On 10th October, 1911, a bunch of young officers in Wuchang (a part of contemporary Wuhan in central China) started an uprising that eventually caused a domino effect that brought about the fall of the Qing dynasty, and with it, 2000 years of imperial rule in China. Although the name Republic of China is now under considerable debate in Taiwan, there’s no realistic way of dropping it any time soon, since it is essentially the most important defense against an invasion from the PRC, oddly enough. Should the government here ever decide to, for example, change the name to the Republic of Taiwan, missiles will fly over the Taiwan strait and all hell will break loose.

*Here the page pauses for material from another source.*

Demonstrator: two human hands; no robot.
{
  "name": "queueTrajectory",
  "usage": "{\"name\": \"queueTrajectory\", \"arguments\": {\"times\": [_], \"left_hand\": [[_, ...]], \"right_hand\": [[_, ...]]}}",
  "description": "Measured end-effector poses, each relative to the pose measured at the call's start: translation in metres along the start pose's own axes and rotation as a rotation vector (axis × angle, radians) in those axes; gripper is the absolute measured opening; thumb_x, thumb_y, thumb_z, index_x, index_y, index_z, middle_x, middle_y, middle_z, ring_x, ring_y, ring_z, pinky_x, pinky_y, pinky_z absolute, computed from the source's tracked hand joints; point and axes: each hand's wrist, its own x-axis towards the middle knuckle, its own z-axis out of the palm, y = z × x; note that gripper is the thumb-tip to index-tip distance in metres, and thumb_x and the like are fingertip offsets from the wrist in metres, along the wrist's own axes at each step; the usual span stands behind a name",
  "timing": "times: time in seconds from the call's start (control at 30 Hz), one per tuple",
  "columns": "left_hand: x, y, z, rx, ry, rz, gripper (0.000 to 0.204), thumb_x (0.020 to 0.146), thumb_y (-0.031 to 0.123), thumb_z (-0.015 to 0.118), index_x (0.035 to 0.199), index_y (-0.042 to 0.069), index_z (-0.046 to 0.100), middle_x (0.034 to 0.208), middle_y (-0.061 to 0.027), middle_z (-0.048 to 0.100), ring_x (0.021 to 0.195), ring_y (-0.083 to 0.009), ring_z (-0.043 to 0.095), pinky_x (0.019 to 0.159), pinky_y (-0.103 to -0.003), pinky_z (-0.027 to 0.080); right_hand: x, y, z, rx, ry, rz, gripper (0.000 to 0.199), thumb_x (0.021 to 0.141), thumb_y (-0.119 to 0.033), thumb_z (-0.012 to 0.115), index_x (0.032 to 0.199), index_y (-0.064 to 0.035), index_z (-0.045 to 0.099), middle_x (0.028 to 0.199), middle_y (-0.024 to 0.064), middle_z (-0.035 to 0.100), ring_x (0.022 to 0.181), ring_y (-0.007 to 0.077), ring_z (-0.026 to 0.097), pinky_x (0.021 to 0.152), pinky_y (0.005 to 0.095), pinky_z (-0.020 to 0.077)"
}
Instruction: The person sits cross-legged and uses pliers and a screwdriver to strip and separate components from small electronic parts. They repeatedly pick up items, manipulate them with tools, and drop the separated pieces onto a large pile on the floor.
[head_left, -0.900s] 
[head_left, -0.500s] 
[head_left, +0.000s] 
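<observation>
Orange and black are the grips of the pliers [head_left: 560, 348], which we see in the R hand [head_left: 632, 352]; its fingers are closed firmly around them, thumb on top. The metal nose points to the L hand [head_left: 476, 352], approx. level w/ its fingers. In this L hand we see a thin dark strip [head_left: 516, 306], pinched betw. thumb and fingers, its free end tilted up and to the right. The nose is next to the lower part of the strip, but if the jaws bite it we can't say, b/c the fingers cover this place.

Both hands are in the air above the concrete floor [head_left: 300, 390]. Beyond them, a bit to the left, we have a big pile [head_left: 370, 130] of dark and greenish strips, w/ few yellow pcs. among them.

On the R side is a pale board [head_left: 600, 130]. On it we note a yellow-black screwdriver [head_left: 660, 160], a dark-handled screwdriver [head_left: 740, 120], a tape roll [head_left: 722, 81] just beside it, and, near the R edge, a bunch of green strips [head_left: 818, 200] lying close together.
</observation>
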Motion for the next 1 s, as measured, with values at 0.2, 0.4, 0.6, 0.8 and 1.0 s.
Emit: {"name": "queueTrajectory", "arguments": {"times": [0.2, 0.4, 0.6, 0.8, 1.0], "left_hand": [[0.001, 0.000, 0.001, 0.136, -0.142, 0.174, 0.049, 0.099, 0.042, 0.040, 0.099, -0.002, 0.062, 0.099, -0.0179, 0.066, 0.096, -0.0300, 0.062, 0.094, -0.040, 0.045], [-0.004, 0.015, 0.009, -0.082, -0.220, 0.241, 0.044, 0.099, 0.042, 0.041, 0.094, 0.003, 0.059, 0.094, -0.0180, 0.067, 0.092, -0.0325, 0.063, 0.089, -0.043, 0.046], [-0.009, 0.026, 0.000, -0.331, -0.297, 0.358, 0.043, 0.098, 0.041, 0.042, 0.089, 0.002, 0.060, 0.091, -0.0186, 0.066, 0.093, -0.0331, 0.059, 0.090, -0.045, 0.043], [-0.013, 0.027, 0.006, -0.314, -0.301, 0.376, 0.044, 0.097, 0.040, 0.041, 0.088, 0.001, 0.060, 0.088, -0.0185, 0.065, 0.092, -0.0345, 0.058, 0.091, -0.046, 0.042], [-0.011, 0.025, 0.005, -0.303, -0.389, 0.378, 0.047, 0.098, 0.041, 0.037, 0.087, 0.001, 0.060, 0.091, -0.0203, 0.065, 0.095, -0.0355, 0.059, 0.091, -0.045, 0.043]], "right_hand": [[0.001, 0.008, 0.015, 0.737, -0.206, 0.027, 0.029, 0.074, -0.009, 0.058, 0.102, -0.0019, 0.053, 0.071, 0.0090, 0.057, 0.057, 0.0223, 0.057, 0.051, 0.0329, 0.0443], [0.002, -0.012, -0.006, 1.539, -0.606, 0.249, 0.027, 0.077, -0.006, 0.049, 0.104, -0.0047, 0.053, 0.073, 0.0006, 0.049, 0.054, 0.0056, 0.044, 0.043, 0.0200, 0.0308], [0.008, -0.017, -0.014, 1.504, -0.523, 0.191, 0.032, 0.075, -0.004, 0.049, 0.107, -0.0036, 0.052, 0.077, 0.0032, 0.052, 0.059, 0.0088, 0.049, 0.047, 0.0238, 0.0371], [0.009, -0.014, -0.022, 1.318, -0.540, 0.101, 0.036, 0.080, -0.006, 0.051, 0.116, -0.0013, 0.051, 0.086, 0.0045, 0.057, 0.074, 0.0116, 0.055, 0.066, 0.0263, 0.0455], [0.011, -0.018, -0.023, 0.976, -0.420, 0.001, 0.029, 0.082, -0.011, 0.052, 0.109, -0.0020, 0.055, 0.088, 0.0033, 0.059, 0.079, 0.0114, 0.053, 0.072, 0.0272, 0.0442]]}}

Yet, this year at the celebrations, the president, who hails from the party that favours eventual independence, didn’t even mention Republic of China a single time. It’s a political mess that nobody knows how to solve.

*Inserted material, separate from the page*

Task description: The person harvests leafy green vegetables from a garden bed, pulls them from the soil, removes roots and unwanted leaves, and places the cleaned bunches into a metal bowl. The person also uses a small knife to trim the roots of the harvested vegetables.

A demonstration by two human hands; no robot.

The division of the country which happened when the Kuomingtang forces fled the mainland and retreated to Taiwan after losing the civil war to the communists in 1949 meant that there were two governments that claimed China as its own. This issue has persisted to this day, and is the reason why, say, wrappers with “Yunnan” printed on them couldn’t be shipped to Taiwan with the tea cakes they came with, or why yixing pots with “Yixing, China” stamped on the bottom had to be smuggled in using fishing boats during the 60s and 70s. While things are a bit more open now, flying from Taiwan to Shanghai, which should only be an hour direct, still takes you through a detour to Hong Kong, Macau, or Okinawa, and shipping stuff across the little Taiwan strait is still never a guaranteed thing.

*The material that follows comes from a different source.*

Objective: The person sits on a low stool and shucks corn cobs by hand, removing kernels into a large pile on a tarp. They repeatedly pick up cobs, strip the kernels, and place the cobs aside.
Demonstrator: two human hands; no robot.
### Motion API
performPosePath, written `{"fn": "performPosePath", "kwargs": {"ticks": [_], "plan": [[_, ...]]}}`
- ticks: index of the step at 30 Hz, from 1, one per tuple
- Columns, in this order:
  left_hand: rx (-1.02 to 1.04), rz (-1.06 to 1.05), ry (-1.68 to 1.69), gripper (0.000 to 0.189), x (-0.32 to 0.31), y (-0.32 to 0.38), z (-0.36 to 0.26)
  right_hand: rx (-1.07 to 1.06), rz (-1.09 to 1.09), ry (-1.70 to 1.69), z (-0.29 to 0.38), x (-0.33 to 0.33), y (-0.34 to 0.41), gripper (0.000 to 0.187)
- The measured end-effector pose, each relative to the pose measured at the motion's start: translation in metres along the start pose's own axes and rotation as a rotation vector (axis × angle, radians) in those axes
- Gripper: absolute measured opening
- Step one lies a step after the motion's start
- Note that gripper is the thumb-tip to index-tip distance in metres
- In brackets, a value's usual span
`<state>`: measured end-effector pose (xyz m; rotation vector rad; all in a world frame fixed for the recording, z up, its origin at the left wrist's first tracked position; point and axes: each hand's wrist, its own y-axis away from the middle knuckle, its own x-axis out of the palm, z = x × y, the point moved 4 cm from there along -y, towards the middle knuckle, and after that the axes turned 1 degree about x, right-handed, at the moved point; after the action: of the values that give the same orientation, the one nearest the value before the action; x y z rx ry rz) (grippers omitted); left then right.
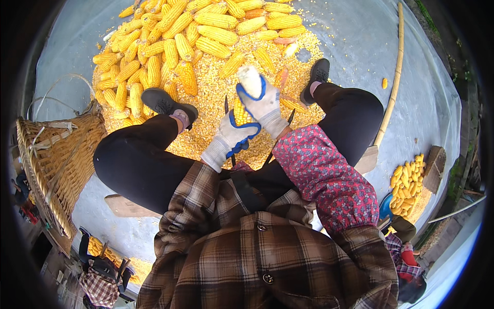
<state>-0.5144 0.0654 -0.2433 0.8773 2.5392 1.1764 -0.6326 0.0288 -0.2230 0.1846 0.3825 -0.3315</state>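
Note:
My left hand [234, 136], in a white knit glove with blue coating, is closed around the lower part of a yellow corn ear [241, 112]. My right hand [263, 103], gloved the same way, grips a pale bare corn cob [251, 80] that points up and away from me. The right fingers sit right beside the ear's upper end; whether they touch it is hard to tell. Loose corn kernels [208, 116] spread in a thick layer under both hands. Dark pointed rods [226, 103] rise on either side of the hands, their lower parts partly hidden.
Whole corn ears [154, 50] are heaped beyond my feet. A woven bamboo basket [63, 154] stands at left, a bamboo pole [393, 73] lies at right on a grey plastic sheet [355, 38]. Behind me, other people [102, 278] are near smaller corn piles [407, 185].

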Motion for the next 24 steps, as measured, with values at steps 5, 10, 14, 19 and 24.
{"fn": "performPosePath", "kwargs": {"ticks": [5,10,14,19,24], "plan": [[0.107,0.189,0.566,0.025,0.006,0.022,-0.022,-0.185,0.126,-0.192,-0.003,-0.022,-0.02,0.024],[0.101,0.322,0.955,0.044,0.005,0.023,-0.028,0.156,0.331,-0.437,0.023,-0.043,-0.022,0.028],[0.12,0.076,0.541,0.051,-0.004,0.012,-0.02,0.185,0.583,-0.515,0.036,-0.038,-0.012,0.042],[-0.08,0.208,0.857,0.05,0.01,0.006,-0.017,0.174,0.056,-0.337,0.007,-0.017,-0.005,0.026],[-0.036,0.125,0.961,0.046,0.008,0.005,-0.021,0.081,0.303,-0.254,-0.005,-0.027,-0.025,0.034]]}}
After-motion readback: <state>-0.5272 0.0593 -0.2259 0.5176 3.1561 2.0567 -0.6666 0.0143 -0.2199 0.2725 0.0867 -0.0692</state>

Still, the division probably kept tea culture alive in a way that it wouldn’t have otherwise. While China went through the turbulent 60s and 70s, Taiwan was making quite a name in the tea trade with its high mountain oolong and developments of new techniques and processes to make tea. After China opened up in the late 70s, many Taiwanese tea makers eventually made their way across and provided expertise in tea making, capital, and marketing. Tenfu, probably the biggest privately owned retailer of tea in China, is run by a Taiwanese businessman, and they’re hardly alone. I was told that many farms in Fujian are Taiwanese owned, or at least have some Taiwanese involvement. Many well known Yixing pot dealers are Taiwanese. In the mid-90s, it was largely because of Taiwanese interest in puerh that drove it to what it is today. Whether that’s good or bad is up for individual assessment, but one cannot deny that it has been an important and close relationship between the two sides in terms of tea production and changes in the market. The fact that both sides share the same language and heritage (while some might argue this part) has made this all possible.
How this will eventually be resolved, nobody knows, but until then, let’s drink a cup in celebration, and hope for the eventual and most importantly peaceful resolution of a 60 years old problem.